With parents paying for their own food, and made to do all the cooking and cleaning themselves, workers often commented that Dr Hibbert ‘must be raking it in’ from his family assessment centre. Yet this was just one of his many lucrative sidelines.
He also made a fortune attending court as an expert witness — which he charged an eye-watering £1,800 per day. Incredibly, he even invoiced £105 per hour just for the time he spent travelling to and from court — plus 45p per mile for petrol.
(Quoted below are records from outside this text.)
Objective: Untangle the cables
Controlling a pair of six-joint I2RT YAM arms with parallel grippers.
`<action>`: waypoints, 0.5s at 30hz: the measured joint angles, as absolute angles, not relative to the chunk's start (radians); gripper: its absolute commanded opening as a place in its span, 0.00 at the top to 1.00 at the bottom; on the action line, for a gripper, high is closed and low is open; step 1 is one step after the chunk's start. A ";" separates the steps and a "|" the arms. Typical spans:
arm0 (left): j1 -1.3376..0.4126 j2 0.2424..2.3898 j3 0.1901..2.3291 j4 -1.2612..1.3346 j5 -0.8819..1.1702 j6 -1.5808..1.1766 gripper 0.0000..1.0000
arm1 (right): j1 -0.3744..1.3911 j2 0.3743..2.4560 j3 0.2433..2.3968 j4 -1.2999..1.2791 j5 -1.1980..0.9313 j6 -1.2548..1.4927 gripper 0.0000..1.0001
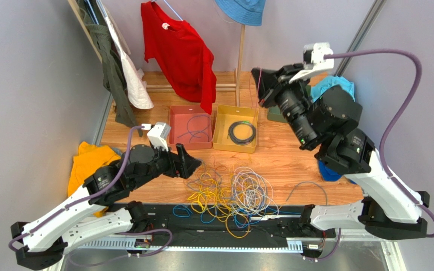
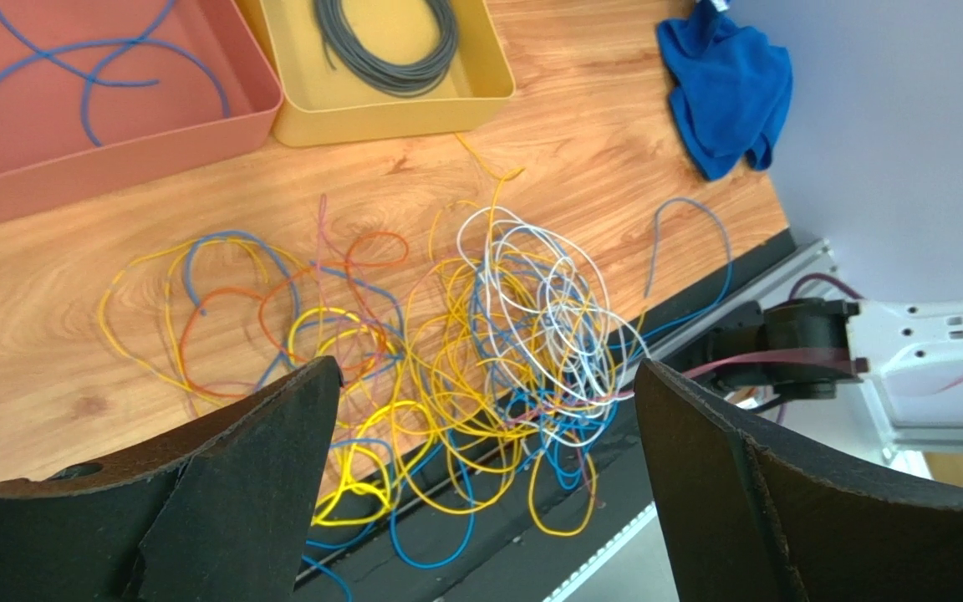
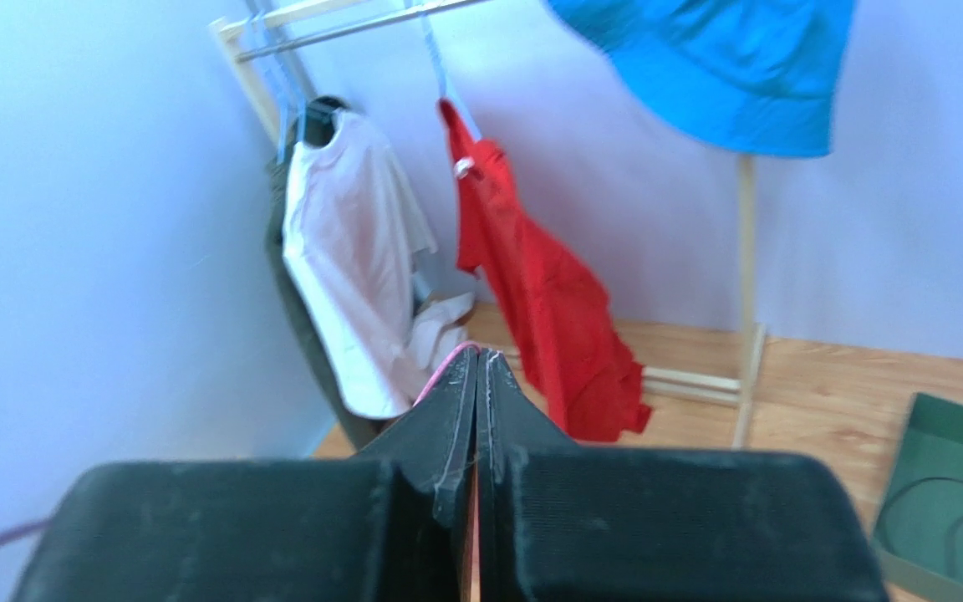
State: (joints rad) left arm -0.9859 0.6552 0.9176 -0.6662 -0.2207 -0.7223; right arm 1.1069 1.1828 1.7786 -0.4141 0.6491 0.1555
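Cables (image 1: pixel 225 195): a loose heap of yellow, white-grey, blue and orange loops at the near middle of the table (image 1: pixel 293 164), its near side spilling over the black rail (image 1: pixel 162 217).
Already sorted: one blue cable (image 1: pixel 194 131) lies in the red tray (image 1: pixel 190 146) and a dark grey coil (image 1: pixel 242 132) in the yellow tray (image 1: pixel 233 149), both far of the heap.
Left gripper (image 1: pixel 194 164): spread wide and holding nothing, low over the left fringe of the heap.
Right gripper (image 1: pixel 259 84): raised high at the far right with its fingers pressed together. A faint pinkish line runs along their tip in the wrist view, and I cannot tell whether that is a strand.
Step in hand: probably choosing one strand for the left gripper to pick.
Best target: an outer loop that lies nearly alone, such as the yellow loop (image 2: pixel 135 295) on the left fringe.
Grip: close on a single wire, near a free end if one shows.
Pull: slow, low and away from the heap; stop if the whole heap slides along.
Risk: near-side loops catching on the rail.
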 measured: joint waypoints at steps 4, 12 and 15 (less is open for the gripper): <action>-0.986 0.577 0.834 -0.624 -0.218 -0.765 0.04 | 0.999 1.272 1.949 -0.506 0.653 0.137 1.00; -0.986 0.496 0.677 -0.569 -0.194 -0.834 0.09 | 0.752 1.394 2.087 -0.671 0.603 0.170 1.00; -0.986 0.496 0.622 -0.548 -0.178 -0.855 0.10 | 0.635 1.466 2.185 -0.733 0.548 0.214 1.00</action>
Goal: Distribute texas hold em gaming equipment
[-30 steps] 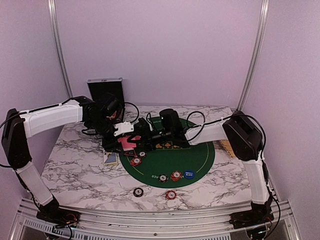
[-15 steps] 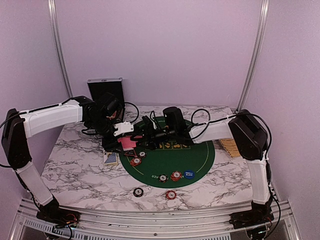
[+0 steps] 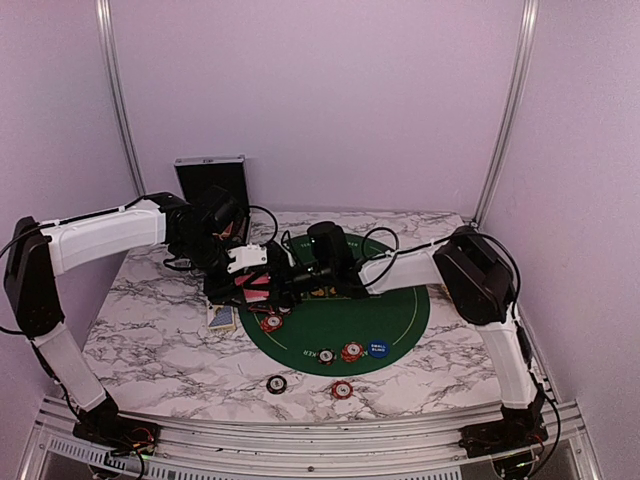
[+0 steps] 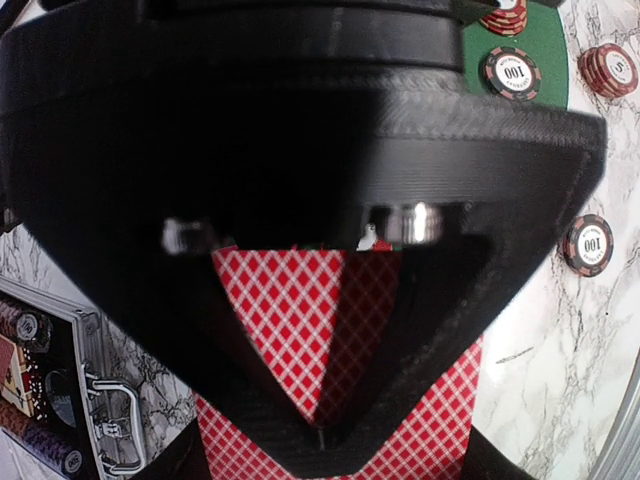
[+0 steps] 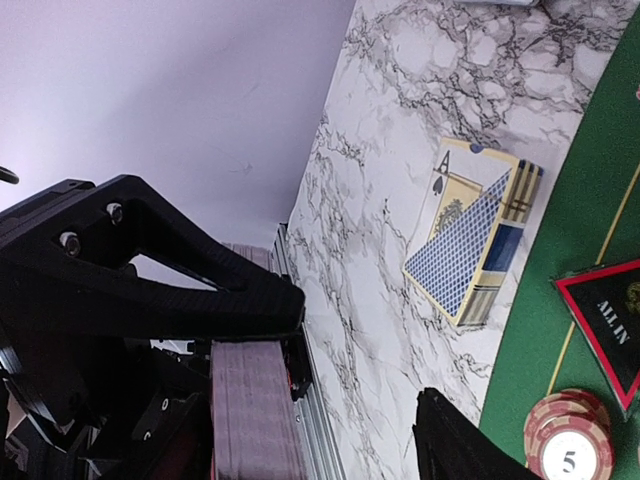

‘I don’t know how often he went to court, but it was about once a month,’ Keira remembers. He was not, Keira says, a caring employer. She claims he was subject to ‘foul moods’ and prone to ‘stomping about’ if he as angry. She describes him as an ‘intimidating presence’.
‘He looked down on me,’ she says. ‘He was more intelligent, he was the one who knew everything — we were just his lackeys. I had never come across someone who was quite so full of himself. He also thought he was God’s gift to women.’
In the year she worked at the centre, a number of staff resigned over what Keira believes were concerns about Dr Hibbert.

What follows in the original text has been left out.